▶ Prompt
Whenever the word "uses" occurs in a line of the material below, that line is counted. Report only the count.
-------------------------
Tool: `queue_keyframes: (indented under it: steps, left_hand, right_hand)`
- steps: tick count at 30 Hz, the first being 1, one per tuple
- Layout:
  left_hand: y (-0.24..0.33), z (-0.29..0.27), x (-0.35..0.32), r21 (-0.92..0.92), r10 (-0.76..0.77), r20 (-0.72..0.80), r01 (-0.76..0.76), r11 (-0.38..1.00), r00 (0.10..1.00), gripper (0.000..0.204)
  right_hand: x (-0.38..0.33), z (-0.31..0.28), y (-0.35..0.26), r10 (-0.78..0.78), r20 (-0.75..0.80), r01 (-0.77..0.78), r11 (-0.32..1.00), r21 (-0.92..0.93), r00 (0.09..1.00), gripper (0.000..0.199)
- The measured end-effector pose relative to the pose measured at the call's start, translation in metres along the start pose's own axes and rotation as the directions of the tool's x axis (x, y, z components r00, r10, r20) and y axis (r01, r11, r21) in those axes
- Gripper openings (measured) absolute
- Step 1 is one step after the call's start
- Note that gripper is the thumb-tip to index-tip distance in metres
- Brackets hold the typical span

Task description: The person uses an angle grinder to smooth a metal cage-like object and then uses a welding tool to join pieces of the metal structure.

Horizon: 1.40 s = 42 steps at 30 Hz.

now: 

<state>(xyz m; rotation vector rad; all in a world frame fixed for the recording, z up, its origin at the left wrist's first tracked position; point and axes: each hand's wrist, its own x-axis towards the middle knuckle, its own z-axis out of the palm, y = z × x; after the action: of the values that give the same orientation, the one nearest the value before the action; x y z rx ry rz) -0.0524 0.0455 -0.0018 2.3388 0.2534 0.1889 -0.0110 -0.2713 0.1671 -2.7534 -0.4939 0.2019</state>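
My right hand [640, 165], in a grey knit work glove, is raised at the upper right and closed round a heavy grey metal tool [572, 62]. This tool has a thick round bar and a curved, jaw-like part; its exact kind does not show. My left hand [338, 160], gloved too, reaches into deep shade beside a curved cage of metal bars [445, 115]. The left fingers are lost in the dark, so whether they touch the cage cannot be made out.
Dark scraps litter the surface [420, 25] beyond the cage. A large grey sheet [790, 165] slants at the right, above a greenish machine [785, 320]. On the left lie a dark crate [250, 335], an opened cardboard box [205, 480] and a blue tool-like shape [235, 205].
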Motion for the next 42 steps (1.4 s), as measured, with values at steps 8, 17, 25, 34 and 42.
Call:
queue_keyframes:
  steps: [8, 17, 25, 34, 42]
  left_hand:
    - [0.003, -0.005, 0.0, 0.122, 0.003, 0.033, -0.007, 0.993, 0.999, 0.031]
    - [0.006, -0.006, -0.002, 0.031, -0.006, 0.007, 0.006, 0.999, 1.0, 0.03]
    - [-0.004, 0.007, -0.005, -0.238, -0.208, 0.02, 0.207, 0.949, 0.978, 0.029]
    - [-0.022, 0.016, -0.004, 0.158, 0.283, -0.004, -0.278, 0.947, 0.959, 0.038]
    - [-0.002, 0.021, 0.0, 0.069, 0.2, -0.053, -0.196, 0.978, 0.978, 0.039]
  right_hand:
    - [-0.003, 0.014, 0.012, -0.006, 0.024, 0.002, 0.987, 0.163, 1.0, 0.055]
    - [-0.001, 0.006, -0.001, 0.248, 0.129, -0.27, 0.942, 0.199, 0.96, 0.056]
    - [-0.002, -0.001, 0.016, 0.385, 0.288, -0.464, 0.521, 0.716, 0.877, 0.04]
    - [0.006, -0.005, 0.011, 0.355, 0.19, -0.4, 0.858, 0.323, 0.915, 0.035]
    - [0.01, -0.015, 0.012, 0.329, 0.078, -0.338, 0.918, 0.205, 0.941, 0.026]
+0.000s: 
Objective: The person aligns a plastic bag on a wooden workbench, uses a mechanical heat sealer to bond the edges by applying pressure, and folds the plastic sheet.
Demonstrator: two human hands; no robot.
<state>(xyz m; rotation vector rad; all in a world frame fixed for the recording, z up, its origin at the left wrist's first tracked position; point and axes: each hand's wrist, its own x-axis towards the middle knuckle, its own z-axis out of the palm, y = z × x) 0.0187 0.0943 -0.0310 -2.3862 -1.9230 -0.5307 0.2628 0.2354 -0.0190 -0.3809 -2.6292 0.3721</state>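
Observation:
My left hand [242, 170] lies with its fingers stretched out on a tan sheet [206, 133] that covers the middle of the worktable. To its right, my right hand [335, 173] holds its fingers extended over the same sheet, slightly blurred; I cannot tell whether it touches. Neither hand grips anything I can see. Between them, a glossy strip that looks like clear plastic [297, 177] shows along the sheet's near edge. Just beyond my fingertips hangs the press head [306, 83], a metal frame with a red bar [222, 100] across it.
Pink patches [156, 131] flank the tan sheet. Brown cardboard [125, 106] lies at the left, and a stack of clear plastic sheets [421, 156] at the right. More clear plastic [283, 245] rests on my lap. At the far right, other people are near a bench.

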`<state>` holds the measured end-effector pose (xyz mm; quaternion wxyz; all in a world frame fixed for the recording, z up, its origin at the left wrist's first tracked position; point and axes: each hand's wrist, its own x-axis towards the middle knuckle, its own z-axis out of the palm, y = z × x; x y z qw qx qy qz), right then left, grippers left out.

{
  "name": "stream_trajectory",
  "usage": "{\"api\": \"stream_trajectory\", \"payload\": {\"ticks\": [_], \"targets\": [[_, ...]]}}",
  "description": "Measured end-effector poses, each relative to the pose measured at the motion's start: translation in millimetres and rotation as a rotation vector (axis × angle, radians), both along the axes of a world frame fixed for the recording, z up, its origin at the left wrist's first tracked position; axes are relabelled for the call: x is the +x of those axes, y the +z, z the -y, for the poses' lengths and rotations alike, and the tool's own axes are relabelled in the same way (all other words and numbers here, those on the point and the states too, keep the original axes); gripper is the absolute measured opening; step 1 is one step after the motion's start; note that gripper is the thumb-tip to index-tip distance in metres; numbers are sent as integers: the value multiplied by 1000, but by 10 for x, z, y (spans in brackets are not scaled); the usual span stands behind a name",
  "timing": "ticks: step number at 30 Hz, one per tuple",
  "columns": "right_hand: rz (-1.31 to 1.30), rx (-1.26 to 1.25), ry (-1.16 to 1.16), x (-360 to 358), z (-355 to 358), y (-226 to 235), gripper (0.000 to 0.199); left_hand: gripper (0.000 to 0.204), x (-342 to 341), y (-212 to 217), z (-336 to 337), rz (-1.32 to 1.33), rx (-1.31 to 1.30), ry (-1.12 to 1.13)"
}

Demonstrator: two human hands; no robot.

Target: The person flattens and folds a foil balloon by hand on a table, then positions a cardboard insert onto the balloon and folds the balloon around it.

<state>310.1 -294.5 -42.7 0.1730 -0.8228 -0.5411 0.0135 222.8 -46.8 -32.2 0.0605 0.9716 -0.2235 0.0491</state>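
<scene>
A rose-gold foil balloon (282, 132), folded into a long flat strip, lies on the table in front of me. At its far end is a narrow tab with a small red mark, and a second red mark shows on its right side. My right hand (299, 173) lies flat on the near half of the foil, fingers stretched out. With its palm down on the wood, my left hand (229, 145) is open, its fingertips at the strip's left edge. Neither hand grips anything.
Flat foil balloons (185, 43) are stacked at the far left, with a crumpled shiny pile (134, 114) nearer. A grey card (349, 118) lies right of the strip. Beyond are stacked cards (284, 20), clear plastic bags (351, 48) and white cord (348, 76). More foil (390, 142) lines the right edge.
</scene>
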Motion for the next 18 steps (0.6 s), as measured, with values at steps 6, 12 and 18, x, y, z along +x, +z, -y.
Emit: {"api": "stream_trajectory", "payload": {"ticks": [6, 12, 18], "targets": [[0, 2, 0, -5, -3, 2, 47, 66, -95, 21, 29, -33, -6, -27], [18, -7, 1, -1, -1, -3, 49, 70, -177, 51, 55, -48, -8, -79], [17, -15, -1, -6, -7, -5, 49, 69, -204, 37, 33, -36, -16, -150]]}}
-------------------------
▶ Task output
2